TASK DESCRIPTION>
Which lines of the data contain the string "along"? Copy every one.

SUPPLIED INFORMATION>
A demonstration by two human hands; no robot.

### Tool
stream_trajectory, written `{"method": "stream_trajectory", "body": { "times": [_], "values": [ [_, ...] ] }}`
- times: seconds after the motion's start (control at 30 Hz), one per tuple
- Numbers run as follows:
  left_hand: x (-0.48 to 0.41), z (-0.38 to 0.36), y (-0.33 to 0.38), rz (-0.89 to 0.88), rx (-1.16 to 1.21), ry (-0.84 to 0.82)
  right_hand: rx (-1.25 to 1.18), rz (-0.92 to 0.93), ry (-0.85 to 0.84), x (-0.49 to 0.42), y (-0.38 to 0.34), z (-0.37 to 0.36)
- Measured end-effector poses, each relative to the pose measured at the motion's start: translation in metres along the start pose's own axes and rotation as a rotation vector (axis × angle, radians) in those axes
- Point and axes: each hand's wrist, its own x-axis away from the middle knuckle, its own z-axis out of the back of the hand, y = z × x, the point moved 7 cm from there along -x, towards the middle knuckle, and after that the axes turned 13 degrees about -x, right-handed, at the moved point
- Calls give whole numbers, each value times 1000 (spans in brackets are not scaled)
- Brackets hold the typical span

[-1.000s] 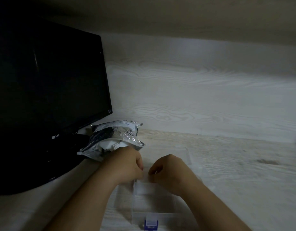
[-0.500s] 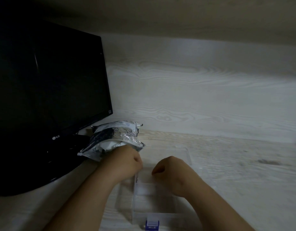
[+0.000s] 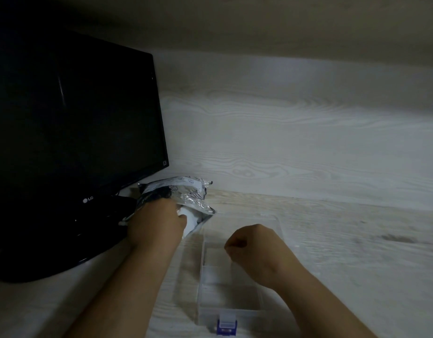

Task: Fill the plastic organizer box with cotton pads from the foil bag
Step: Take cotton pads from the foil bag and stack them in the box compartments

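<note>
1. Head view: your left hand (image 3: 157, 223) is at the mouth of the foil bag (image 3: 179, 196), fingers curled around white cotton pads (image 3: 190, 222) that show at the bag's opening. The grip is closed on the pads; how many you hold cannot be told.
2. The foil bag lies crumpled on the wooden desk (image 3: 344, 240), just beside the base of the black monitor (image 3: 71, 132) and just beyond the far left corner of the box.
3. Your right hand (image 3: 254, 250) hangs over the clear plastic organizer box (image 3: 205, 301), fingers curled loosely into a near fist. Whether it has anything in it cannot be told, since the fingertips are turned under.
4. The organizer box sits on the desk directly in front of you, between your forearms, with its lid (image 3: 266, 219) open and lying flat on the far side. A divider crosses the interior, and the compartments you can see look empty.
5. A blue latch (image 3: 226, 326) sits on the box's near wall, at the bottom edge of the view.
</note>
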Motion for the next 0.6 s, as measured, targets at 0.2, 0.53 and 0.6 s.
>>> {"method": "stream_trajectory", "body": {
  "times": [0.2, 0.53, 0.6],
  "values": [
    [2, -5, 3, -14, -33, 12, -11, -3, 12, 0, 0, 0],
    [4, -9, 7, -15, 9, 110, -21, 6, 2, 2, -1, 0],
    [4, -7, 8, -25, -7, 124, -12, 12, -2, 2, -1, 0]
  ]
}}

EXPECTED OUTPUT>
- Measured end-effector poses, each relative to the pose measured at the motion's start: translation in metres along the start pose's own axes and rotation as a rotation vector (axis × angle, radians) in those axes
- Point and axes: each hand's wrist, its own x-axis away from the middle knuckle, its own z-axis out of the back of the hand, y = z × x, the point moved 7 cm from there along -x, towards the middle knuckle, and after that the axes turned 13 degrees about -x, right-handed, at the moved point

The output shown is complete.